Family experiences with pediatric antiretroviral therapy: responsibilities, barriers, and strategies for remembering medications.

HIV Center for Clinical and Behavioral Studies, New York State Psychiatric Institute and Columbia University of the City of New York, New York, New York, USA.
AIDS patient care and STDs (Impact Factor: 3.58). 08/2008; 22(8):637-47. DOI: 10.1089/apc.2007.0110
Source: PubMed

ABSTRACT This study examines the relationship between adherence to pediatric HIV regimens and three family experience factors: (1) regimen responsibility; (2) barriers to adherence; and (3) strategies for remembering to give medications. Caregivers of 127 children ages 2-15 years in the PACTS-HOPE multisite study were interviewed. Seventy-six percent of caregivers reported that their children were adherent (taking > or = 90% of prescribed doses within the prior 6 months). Most caregivers reported taking primary responsibility for medication-related activities (72%-95% across activities); caregivers with primary responsibility for calling to obtain refills (95%) were more likely to have adherent children. More than half of caregivers reported experiencing one or more adherence barriers (59%). Caregivers who reported more barriers were also more likely to report having non-adherent children.

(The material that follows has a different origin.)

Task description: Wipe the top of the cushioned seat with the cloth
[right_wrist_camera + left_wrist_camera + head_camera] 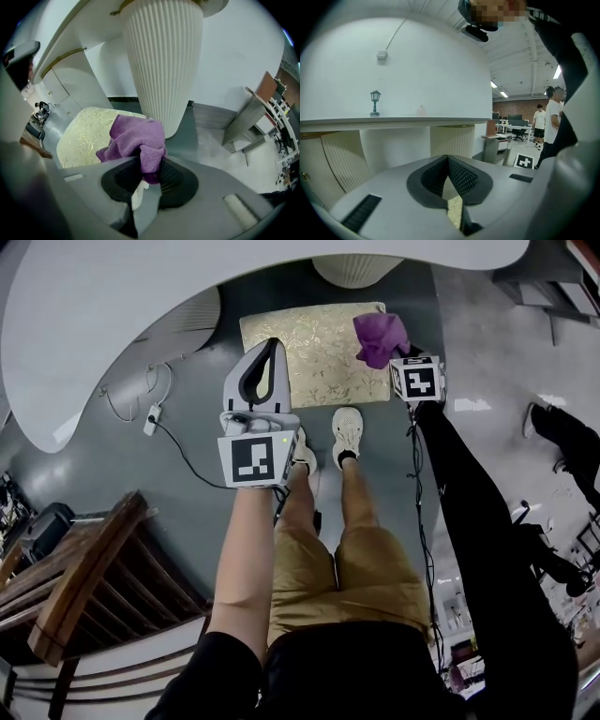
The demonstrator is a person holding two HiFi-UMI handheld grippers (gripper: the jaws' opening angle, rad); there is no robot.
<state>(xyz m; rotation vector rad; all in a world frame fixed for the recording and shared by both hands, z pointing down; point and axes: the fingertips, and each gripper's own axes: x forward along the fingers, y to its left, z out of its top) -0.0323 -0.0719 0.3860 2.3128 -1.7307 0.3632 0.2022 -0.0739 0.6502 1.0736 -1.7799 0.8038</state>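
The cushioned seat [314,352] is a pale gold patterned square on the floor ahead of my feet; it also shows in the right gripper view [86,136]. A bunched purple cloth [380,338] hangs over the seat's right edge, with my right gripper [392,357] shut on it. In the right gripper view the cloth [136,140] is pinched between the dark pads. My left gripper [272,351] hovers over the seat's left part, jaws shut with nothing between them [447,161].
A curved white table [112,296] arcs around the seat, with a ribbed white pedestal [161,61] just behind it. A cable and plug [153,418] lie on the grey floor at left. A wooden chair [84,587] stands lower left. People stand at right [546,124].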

Individual barriers associated with nonadherence included forgetting, changes in routine, being too busy, and child refusal. Most reported using one or more memory strategies (86%). Strategy use was not associated with adherence. Using more strategies was associated with a greater likelihood of reporting that forgetting was a barrier. For some families with adherence-related organizational or motivational difficulties, using numerous memory strategies may be insufficient for mastering adherence. More intensive interventions, such as home-based nurse-administered dosing, may be necessary.